▶ _Assignment_
From the line with "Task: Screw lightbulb" to the line with "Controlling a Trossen", retype each line exactly as it stands in the records below, but skip the pictures.

▶ _Data_
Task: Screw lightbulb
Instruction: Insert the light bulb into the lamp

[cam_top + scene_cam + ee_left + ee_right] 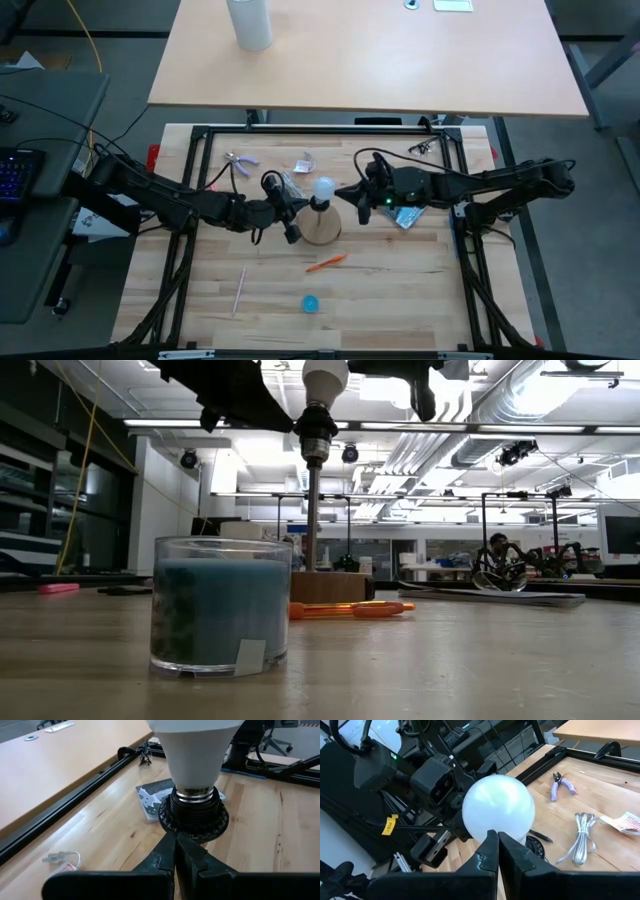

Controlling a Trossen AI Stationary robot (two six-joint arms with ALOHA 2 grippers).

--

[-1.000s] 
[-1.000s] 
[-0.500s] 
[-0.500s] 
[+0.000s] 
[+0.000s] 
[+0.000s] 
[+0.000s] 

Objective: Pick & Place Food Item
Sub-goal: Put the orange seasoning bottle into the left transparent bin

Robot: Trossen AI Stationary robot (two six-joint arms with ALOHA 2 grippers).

▶ _Result of the task_
Task: Screw lightbulb
Instruction: Insert the light bulb into the lamp

[cam_top + scene_cam + ee_left + ee_right] 

Controlling a Trossen AI Stationary robot (two six-joint arms with ALOHA 2 grippers).

Nothing else is part of this exercise.